- _EXERCISE REQUIREMENTS_: Give again, word for word, every line below from the one that has "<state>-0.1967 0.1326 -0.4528" through the one that has "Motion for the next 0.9", both included, and no others.
= = = =
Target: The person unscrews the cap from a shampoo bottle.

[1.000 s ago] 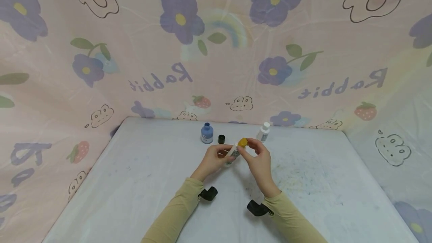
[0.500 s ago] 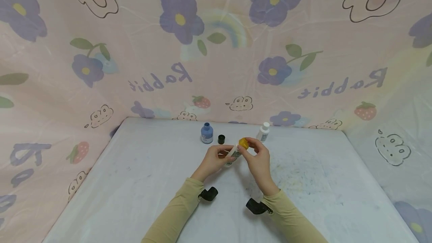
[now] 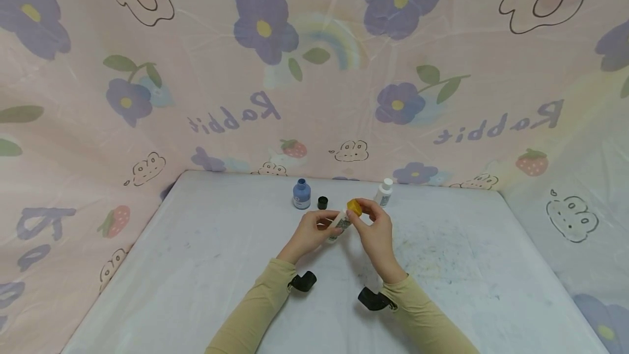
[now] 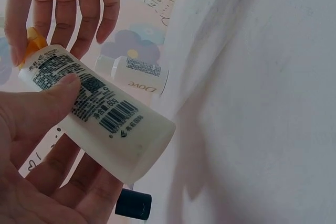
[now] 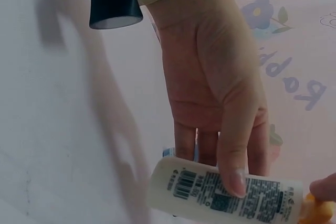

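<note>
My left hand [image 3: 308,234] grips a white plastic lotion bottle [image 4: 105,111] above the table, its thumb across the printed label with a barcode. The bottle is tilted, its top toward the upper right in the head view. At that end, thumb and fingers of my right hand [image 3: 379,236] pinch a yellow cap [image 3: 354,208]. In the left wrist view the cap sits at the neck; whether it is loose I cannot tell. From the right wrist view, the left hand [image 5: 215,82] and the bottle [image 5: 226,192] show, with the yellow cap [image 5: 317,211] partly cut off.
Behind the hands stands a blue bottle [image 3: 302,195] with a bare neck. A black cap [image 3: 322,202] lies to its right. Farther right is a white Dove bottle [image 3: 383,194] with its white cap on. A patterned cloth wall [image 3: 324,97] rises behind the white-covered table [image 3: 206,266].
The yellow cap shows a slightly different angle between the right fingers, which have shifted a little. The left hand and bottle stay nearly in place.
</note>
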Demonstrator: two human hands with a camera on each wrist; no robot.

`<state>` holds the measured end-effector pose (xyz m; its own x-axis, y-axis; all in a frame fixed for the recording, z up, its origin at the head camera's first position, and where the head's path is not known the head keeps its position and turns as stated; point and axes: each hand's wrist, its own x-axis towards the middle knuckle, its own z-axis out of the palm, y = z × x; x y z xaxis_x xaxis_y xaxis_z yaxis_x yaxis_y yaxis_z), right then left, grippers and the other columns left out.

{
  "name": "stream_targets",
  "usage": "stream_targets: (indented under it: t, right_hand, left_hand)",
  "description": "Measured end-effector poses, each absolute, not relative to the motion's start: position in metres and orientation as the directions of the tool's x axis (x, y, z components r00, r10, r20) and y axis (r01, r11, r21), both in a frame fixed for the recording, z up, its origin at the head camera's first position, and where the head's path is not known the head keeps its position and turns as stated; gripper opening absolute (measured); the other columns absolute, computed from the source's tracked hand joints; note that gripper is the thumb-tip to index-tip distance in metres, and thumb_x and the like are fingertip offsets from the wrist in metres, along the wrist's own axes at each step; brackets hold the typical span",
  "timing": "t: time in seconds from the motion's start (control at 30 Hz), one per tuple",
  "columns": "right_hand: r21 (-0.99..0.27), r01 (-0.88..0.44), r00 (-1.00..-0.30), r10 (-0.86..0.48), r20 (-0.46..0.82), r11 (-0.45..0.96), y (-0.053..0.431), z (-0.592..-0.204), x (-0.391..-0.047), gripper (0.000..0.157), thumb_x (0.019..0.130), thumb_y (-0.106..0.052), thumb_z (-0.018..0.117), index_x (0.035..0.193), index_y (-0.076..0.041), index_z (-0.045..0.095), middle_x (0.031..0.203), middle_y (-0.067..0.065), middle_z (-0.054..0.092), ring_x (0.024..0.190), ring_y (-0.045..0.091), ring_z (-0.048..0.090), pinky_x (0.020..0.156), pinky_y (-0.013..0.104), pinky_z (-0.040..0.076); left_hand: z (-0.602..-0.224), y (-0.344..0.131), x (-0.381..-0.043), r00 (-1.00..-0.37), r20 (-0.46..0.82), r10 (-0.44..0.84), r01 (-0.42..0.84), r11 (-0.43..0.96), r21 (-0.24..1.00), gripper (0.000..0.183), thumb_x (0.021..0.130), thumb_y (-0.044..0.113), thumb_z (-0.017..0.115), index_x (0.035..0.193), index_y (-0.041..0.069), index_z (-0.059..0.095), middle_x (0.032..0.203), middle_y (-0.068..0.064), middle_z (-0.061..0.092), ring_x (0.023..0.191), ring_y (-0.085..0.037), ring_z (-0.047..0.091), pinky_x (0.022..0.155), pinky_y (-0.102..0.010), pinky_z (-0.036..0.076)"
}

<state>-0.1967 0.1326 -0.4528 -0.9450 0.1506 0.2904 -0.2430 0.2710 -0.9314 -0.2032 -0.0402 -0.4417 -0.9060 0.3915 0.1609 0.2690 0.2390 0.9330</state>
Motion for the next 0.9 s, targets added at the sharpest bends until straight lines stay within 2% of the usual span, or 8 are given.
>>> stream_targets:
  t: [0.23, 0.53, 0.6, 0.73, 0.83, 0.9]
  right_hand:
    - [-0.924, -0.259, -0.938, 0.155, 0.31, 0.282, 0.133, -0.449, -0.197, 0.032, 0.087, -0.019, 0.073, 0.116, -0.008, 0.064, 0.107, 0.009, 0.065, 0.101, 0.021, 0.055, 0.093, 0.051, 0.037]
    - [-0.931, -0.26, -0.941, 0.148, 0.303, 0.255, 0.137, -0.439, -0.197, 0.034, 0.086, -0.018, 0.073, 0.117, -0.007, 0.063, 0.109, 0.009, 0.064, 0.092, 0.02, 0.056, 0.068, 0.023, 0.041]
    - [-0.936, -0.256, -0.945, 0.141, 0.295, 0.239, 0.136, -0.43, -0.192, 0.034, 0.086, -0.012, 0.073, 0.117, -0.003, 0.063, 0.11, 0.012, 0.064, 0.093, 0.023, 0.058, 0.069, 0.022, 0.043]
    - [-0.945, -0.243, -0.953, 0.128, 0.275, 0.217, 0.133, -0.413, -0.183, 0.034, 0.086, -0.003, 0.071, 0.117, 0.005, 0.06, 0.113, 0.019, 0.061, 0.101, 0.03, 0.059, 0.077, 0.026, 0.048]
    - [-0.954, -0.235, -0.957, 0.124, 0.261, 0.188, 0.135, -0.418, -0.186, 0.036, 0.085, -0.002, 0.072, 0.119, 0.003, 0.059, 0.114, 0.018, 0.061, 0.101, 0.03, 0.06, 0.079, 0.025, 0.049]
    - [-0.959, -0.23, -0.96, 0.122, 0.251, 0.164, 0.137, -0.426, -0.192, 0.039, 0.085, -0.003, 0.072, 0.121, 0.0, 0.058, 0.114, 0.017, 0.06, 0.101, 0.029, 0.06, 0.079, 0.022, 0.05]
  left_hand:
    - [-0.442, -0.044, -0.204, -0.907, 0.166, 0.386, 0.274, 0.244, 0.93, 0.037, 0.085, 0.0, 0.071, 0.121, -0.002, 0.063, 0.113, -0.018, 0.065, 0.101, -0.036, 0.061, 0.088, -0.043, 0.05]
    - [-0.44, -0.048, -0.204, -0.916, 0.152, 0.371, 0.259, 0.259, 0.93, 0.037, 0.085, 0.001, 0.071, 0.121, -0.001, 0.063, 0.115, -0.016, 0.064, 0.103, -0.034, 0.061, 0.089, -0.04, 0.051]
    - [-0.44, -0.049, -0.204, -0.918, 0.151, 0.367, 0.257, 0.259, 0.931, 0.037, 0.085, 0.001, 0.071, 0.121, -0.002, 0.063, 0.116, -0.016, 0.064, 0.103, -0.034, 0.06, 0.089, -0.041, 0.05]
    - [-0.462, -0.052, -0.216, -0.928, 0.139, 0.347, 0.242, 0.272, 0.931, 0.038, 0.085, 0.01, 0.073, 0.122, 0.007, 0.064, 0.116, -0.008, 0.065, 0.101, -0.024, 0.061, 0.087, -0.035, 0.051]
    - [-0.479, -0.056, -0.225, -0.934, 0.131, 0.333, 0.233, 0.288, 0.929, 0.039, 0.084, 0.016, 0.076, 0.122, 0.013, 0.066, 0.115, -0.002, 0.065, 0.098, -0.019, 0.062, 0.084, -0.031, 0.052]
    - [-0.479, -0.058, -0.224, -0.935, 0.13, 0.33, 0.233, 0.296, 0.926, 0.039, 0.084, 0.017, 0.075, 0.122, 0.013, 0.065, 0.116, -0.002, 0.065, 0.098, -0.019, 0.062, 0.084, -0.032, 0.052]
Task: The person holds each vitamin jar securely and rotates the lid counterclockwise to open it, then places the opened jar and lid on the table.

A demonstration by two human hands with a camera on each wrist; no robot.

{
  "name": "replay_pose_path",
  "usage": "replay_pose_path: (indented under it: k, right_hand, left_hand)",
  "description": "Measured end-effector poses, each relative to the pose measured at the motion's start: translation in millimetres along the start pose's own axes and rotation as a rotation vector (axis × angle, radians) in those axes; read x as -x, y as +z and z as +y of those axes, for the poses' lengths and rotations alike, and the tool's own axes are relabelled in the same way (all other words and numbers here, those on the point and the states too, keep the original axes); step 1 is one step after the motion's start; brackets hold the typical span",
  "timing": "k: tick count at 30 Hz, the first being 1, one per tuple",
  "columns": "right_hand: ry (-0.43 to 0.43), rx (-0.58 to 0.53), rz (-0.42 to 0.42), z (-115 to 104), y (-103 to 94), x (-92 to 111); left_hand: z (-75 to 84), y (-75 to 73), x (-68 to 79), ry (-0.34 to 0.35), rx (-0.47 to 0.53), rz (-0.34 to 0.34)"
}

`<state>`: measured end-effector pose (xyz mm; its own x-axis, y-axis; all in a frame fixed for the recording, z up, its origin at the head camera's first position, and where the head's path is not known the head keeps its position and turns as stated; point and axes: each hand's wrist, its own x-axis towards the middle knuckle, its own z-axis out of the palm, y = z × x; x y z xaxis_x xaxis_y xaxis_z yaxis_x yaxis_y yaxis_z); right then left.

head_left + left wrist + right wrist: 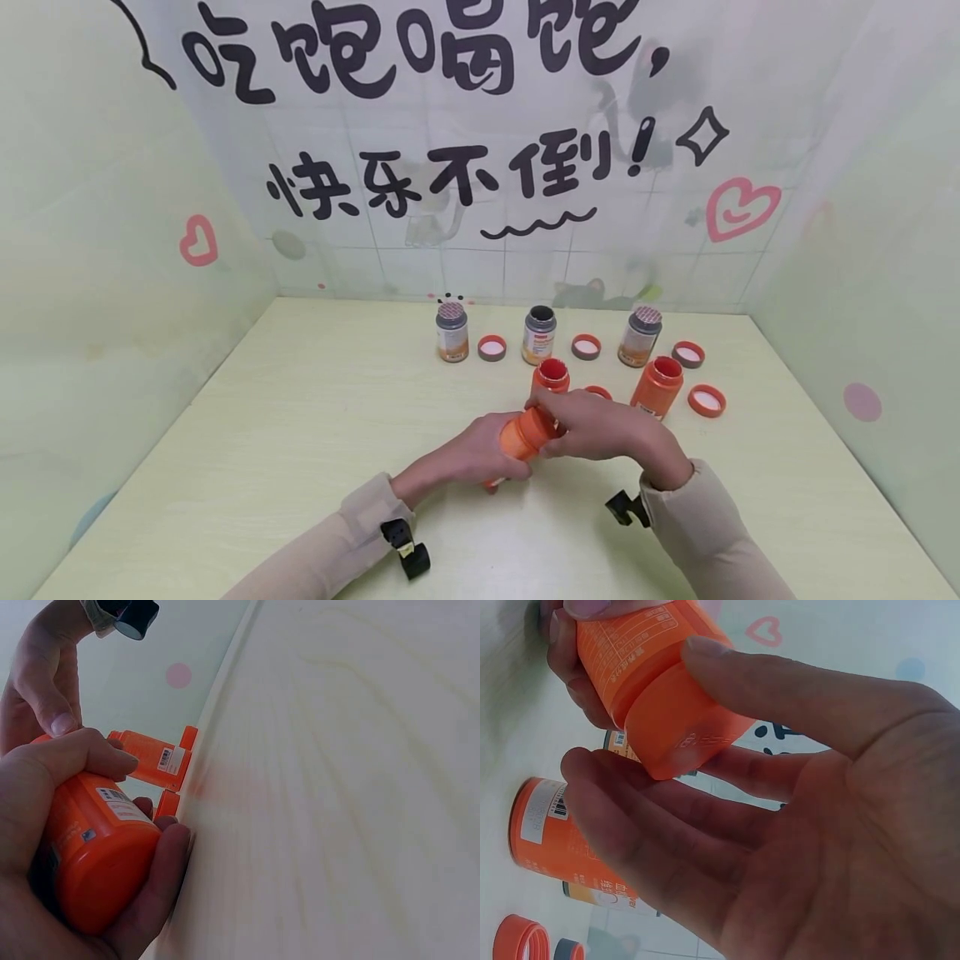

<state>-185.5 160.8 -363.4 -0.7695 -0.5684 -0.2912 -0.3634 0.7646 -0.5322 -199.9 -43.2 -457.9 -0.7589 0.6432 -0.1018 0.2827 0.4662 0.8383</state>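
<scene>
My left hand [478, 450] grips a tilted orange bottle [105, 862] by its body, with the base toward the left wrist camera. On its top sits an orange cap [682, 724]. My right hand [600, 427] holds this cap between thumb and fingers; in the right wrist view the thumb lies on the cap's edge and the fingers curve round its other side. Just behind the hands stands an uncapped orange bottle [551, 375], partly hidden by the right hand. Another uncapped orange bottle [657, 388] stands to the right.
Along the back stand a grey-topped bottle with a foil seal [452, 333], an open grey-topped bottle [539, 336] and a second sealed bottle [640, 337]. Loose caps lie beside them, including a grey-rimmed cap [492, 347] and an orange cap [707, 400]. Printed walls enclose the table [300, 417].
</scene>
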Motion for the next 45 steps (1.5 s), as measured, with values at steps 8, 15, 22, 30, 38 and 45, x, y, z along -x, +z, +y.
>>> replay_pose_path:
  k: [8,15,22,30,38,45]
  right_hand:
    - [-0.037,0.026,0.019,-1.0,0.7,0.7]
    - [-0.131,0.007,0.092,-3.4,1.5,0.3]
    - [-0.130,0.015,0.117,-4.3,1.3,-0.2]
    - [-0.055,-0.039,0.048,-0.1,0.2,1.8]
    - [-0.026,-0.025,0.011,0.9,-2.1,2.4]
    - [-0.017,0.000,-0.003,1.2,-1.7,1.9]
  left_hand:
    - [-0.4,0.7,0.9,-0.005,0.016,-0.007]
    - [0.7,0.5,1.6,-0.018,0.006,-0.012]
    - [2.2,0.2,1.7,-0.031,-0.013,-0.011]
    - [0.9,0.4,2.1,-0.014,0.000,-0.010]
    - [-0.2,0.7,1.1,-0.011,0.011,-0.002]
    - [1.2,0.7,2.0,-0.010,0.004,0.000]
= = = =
- _WRITTEN RESPONSE_:
<state>-0.1967 0.1326 -0.4528 -0.9450 0.1506 0.2904 -0.2430 0.2710 -0.9314 -0.2032 -0.0402 -0.4417 -0.9060 0.3915 0.1609 0.2690 0.2390 0.9330</state>
Motion for the next 0.9 s, targets added at the sharpest bends until straight lines stay within 2% of the usual span, or 8 are given.

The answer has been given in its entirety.